– Нет, – коротко ответил Брендан.
Отец Вайцежик едва не закричал на него. Он готов был встряхнуть его, ударить – лишь бы вывести из этого подавленного состояния. Но он терпеливо продолжал:
– Многие добрые священнослужители пережили кризис веры. А некоторые святые состязались с ангелами. Но у всех у них было что-то общее: они не вдруг, не в один момент теряли веру, сомнение тлело в них многие годы до того, как наступал кризис убеждений, и все они могли назвать обстоятельства, предшествовавшие возникновению сомнений. Например, смерть невинного младенца или благородной матери от рака или убийство, изнасилование. Почему Бог терпит зло в этом мире? Допускает войны? Причин для сомнений множество, и хотя учение церкви объясняет их все, оно не может утешить. Брендан, сомнение всегда исходит из особых противоречий между концепцией милости Божией и реальными человеческими горестями и печалями.
– Но не в моем случае, – возразил Брендан.
Мягко, но настойчиво отец Вайцежик развивал свою мысль:
– И единственный способ подавить сомнения – сосредоточиться на тех противоречиях, которые, возможно, лишают вас покоя. Нужно обсудить их со своим духовным наставником.
– В моем случае вера… она просто взорвалась во мне, ушла из-под ног, как пол, который казался прочным, но доски которого давно прогнили.
– Вас не тревожат несправедливая смерть, болезни, убийства, война? Словно прогнившие доски, говорите вы? Вера просто рухнула в одну ночь?
– Именно так.
– Ерунда! – воскликнул отец Стефан, вскакивая со стула.
Отец Кронин от неожиданности вздрогнул. Он вскинул голову и удивленно взглянул на отца Вайцежика.
– Просто бред собачий, – в запальчивости продолжал негодовать тот, повернувшись к собеседнику спиной и хмуря брови. Он отчасти хотел шокировать резкими выражениями молодого священника и тем самым вывести его из самопогружения и замкнутости; но и в не меньшей степени он был раздосадован нежеланием Кронина быть с ним откровенным; претило ему и безнадежное отчаяние помощника. И поэтому, глядя в окно, разрисованное морозом замысловатыми узорами и сотрясаемое порывами ветра, он сказал:
– Превратиться вдруг, без причины, из пастыря в атеиста вы не могли. Обязательно должны быть какие-то причины столь резких перемен в сознании, и вам не удастся меня в этом переубедить, отец Кронин. Не таите же их в своем сердце, взгляните правде в глаза, иначе вам никогда не выйти из этого скверного состояния духа.

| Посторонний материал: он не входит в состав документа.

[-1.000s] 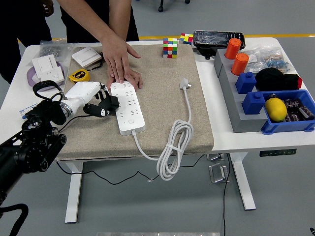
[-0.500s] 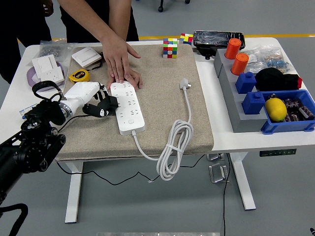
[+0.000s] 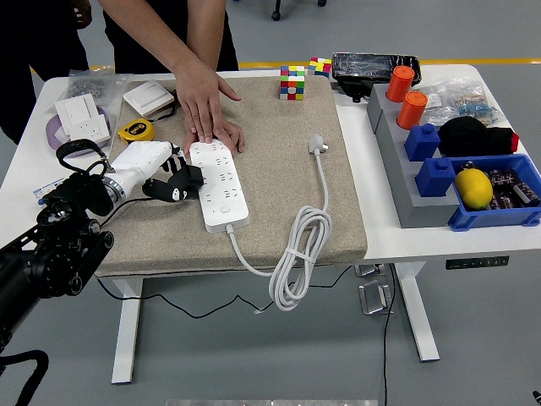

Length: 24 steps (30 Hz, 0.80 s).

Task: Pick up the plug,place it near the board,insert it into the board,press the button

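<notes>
the left robot hand (image 3: 173,179) has barely moved over the last second, its curled fingers holding a black plug against the left edge of the white power strip (image 3: 219,184). a person's hand (image 3: 207,106) steadies the strip's far end. insertion looks unfinished.

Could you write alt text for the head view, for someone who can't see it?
A robot's white left hand touches the left edge of a white power strip on a beige mat; a person's hand steadies the strip's far end, and its white plug lies unplugged nearby.
</notes>
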Each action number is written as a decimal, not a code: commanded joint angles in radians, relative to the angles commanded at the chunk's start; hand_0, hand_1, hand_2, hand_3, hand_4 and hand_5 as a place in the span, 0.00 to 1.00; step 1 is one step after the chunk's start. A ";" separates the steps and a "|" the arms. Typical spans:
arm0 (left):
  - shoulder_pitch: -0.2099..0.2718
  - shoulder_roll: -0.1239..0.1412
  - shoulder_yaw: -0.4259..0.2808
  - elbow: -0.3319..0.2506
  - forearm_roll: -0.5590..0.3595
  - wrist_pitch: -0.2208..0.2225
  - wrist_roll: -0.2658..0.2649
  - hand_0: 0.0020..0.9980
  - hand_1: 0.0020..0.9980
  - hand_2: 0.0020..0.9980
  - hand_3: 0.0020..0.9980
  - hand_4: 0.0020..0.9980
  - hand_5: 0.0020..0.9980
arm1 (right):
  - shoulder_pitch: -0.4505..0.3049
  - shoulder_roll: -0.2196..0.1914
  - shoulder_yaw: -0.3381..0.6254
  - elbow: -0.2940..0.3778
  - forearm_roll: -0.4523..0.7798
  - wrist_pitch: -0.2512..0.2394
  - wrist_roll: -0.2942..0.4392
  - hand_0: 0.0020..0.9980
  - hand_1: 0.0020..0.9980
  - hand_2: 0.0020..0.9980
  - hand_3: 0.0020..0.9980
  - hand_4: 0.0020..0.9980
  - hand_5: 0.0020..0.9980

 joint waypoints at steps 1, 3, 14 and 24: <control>0.000 0.000 0.000 0.000 0.000 0.000 0.000 0.51 0.52 0.39 0.43 0.59 0.10 | 0.000 0.000 0.000 0.000 0.000 0.000 0.000 0.87 0.82 0.79 0.80 1.00 0.94; 0.000 0.000 0.000 0.000 0.000 0.000 0.000 0.51 0.52 0.39 0.43 0.59 0.10 | 0.000 0.000 0.000 0.000 0.000 0.000 0.000 0.87 0.82 0.79 0.80 1.00 0.94; -0.001 0.000 -0.001 0.003 0.000 -0.006 -0.002 0.53 0.52 0.40 0.44 0.68 0.13 | 0.001 0.000 0.001 0.000 0.002 0.000 0.001 0.87 0.82 0.79 0.80 1.00 0.94; 0.000 0.001 0.000 0.008 0.000 -0.021 -0.004 0.56 0.57 0.45 0.47 0.81 0.20 | 0.000 -0.001 -0.001 0.000 0.004 0.000 0.001 0.87 0.82 0.79 0.80 1.00 0.94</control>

Комната погрузилась в тягостную тишину.
Раздался приглушенный бой каминных часов.
Наконец отец Кронин сказал:
– Прошу вас, не сердитесь на меня. Я весьма уважаю вас и высоко ценю наши отношения, отец Стефан. И ваш гнев в придачу ко всему… для меня это уже слишком.
Довольный тем, что ему удалось пробить скорлупу упрямства и замкнутости отца Кронина, отец Вайцежик отвернулся от окна, быстро подошел к сидевшему в кресле собеседнику и положил руку ему на плечо.
– Я вовсе не сержусь на вас, Брендан. Я тревожусь за вас. Я беспокоюсь. Меня огорчает то, что вы не даете мне помочь вам. Но не более того.
– Отец мой, поверьте, – взглянул на него снизу вверх отец Кронин, – мне тоже очень нужна сейчас ваша помощь. Но что я могу поделать, если мои сомнения не коренятся ни в одной из перечисленных вами возможных причин? Я сам не понимаю, откуда взялось это безверие. Это остается для меня… чем-то таинственным.
Отец Стефан понимающе кивнул, сжал Брендану плечо и, вернувшись к своему стулу за письменным столом, сел и закрыл глаза, задумавшись.
– Хорошо, Брендан. То, что вы не можете определить причину утраты веры, свидетельствует о том, что это не результат заблуждения. Так что оставим духовное чтение, книги здесь не помогут. Это психологическая проблема, и корни ее уходят в ваше подсознание. Нам еще предстоит докопаться до них.